EXERCISE INSTRUCTIONS = Transcribe the entire listing, keeping each word as it is.

DATA SEGMENT =
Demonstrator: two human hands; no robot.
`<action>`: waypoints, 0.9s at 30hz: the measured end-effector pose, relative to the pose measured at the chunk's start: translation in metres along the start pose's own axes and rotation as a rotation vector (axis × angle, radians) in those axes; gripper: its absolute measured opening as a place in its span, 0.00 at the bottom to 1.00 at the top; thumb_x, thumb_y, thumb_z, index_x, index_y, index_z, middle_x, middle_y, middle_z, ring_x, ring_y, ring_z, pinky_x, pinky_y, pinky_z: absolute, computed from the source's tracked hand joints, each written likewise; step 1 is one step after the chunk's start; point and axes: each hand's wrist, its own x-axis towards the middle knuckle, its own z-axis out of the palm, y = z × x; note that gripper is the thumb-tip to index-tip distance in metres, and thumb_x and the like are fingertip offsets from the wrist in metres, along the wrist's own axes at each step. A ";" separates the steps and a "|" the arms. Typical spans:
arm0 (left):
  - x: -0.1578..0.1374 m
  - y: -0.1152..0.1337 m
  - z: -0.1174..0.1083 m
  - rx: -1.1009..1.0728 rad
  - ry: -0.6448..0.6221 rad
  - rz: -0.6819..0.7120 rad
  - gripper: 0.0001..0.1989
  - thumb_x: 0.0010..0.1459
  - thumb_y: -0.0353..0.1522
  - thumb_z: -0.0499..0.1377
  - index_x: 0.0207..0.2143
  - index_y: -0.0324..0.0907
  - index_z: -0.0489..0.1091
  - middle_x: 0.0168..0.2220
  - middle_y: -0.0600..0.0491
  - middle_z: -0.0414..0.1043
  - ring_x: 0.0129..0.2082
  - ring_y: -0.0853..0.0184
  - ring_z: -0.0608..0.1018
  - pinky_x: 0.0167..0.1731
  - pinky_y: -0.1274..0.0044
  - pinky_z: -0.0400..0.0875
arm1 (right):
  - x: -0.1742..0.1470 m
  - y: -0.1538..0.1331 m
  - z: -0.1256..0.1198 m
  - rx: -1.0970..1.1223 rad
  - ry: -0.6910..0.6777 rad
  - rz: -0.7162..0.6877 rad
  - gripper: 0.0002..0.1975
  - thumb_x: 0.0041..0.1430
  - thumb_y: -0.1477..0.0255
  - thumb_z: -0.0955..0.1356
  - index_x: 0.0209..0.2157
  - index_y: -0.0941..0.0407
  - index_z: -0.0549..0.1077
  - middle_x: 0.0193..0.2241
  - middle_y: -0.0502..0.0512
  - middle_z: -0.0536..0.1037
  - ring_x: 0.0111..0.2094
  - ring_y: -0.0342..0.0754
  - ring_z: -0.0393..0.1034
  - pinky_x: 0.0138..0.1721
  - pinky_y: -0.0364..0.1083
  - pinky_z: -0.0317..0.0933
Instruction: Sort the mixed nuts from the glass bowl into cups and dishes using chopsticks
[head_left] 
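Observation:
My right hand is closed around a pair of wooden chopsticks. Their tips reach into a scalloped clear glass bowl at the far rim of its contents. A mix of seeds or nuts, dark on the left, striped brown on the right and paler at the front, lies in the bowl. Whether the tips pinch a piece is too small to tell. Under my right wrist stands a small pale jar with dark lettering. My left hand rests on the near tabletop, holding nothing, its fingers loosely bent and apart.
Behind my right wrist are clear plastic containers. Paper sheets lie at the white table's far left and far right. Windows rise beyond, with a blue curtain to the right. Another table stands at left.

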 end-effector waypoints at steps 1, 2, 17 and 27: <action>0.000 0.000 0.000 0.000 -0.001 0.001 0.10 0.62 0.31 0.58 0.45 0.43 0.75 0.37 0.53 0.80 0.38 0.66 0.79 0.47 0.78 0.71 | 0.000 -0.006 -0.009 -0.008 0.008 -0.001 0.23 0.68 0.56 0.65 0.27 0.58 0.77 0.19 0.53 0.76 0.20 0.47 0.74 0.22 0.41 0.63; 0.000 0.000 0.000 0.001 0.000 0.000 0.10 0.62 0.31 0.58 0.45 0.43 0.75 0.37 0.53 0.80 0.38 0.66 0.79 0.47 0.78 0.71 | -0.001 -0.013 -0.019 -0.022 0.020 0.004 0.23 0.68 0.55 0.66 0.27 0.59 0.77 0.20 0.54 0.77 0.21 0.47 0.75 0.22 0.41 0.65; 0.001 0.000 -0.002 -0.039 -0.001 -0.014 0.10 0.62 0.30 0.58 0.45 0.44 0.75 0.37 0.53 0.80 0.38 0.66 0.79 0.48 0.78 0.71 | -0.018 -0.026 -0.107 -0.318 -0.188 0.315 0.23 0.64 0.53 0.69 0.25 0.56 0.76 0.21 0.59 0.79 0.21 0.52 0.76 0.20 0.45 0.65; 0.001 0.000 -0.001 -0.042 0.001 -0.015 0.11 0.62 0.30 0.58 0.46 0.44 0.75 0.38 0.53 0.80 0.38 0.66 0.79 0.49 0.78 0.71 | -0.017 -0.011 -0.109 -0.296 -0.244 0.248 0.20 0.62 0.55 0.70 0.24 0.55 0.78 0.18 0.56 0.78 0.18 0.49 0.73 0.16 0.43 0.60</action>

SOLUTION FOR THIS EXERCISE =
Demonstrator: two human hands; no robot.
`<action>`: waypoints, 0.9s at 30hz: the measured end-effector pose, relative to the pose measured at the chunk's start: translation in metres along the start pose's own axes and rotation as a rotation vector (axis × angle, radians) in those axes; gripper: its absolute measured opening as a place in its span, 0.00 at the bottom to 1.00 at the top; thumb_x, thumb_y, thumb_z, index_x, index_y, index_z, middle_x, middle_y, middle_z, ring_x, ring_y, ring_z, pinky_x, pinky_y, pinky_z: absolute, computed from the source's tracked hand joints, each written likewise; step 1 is one step after the chunk's start; point and axes: each hand's wrist, its own x-axis towards the middle knuckle, its own z-axis out of the palm, y = z × x; note that gripper is the thumb-tip to index-tip distance in metres, and thumb_x and the like are fingertip offsets from the wrist in metres, along the wrist's own axes at each step. A ";" separates the steps and a "|" the arms. Typical spans:
arm0 (left):
  - x: -0.1578..0.1374 m
  - y: -0.1152..0.1337 m
  - z: -0.1174..0.1083 m
  - rx: -1.1009..1.0728 rad
  - ry: -0.6448..0.6221 rad
  - rz: -0.6819..0.7120 rad
  - gripper: 0.0001..0.1989
  - thumb_x: 0.0010..0.1459
  - thumb_y: -0.0353..0.1522
  - thumb_z: -0.0499..0.1377
  - index_x: 0.0207..0.2143
  - index_y: -0.0324..0.0907
  - index_z: -0.0489..0.1091
  - middle_x: 0.0168..0.2220
  - middle_y: -0.0600..0.0491
  - middle_z: -0.0414..0.1043
  - ring_x: 0.0129..0.2082
  - ring_y: -0.0853..0.0184
  - ring_z: -0.0608..0.1018
  - pinky_x: 0.0167..0.1731
  - pinky_y: -0.1274..0.0044
  - pinky_z: -0.0400..0.0875
arm1 (right):
  - x: -0.1742..0.1470 m
  - y: -0.1538..0.1331 m
  - z: -0.1256..0.1198 m
  - rx: -1.0970..1.1223 rad
  - ry: -0.6910..0.6777 rad
  - rz: -0.7162..0.6877 rad
  - gripper: 0.0002..0.1975
  - thumb_x: 0.0041..0.1430
  - thumb_y: -0.1477..0.0255
  - thumb_z: -0.0955..0.1356
  - index_x: 0.0209..0.2157
  - index_y: -0.0941..0.0407
  - index_z: -0.0549..0.1077
  - middle_x: 0.0193..0.2241
  - middle_y: -0.0502..0.0512
  - middle_z: -0.0536..0.1037
  - ring_x: 0.0111..0.2094
  - ring_y: -0.0342..0.0754
  - ring_z: -0.0393..0.1034
  - pinky_x: 0.0138..0.1721
  - pinky_y: -0.0364..0.1083
  - pinky_z: -0.0317..0.0933
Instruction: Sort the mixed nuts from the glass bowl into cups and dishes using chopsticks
[head_left] 
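Observation:
My right hand is closed around a pair of wooden chopsticks. Their tips reach into a scalloped clear glass bowl at the far rim of its contents. A mix of seeds or nuts, dark on the left, striped brown on the right and paler at the front, lies in the bowl. Whether the tips pinch a piece is too small to tell. Under my right wrist stands a small pale jar with dark lettering. My left hand rests on the near tabletop, holding nothing, its fingers loosely bent and apart.
Behind my right wrist are clear plastic containers. Paper sheets lie at the white table's far left and far right. Windows rise beyond, with a blue curtain to the right. Another table stands at left.
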
 end-effector waypoints at steps 1, 2, 17 and 27: <action>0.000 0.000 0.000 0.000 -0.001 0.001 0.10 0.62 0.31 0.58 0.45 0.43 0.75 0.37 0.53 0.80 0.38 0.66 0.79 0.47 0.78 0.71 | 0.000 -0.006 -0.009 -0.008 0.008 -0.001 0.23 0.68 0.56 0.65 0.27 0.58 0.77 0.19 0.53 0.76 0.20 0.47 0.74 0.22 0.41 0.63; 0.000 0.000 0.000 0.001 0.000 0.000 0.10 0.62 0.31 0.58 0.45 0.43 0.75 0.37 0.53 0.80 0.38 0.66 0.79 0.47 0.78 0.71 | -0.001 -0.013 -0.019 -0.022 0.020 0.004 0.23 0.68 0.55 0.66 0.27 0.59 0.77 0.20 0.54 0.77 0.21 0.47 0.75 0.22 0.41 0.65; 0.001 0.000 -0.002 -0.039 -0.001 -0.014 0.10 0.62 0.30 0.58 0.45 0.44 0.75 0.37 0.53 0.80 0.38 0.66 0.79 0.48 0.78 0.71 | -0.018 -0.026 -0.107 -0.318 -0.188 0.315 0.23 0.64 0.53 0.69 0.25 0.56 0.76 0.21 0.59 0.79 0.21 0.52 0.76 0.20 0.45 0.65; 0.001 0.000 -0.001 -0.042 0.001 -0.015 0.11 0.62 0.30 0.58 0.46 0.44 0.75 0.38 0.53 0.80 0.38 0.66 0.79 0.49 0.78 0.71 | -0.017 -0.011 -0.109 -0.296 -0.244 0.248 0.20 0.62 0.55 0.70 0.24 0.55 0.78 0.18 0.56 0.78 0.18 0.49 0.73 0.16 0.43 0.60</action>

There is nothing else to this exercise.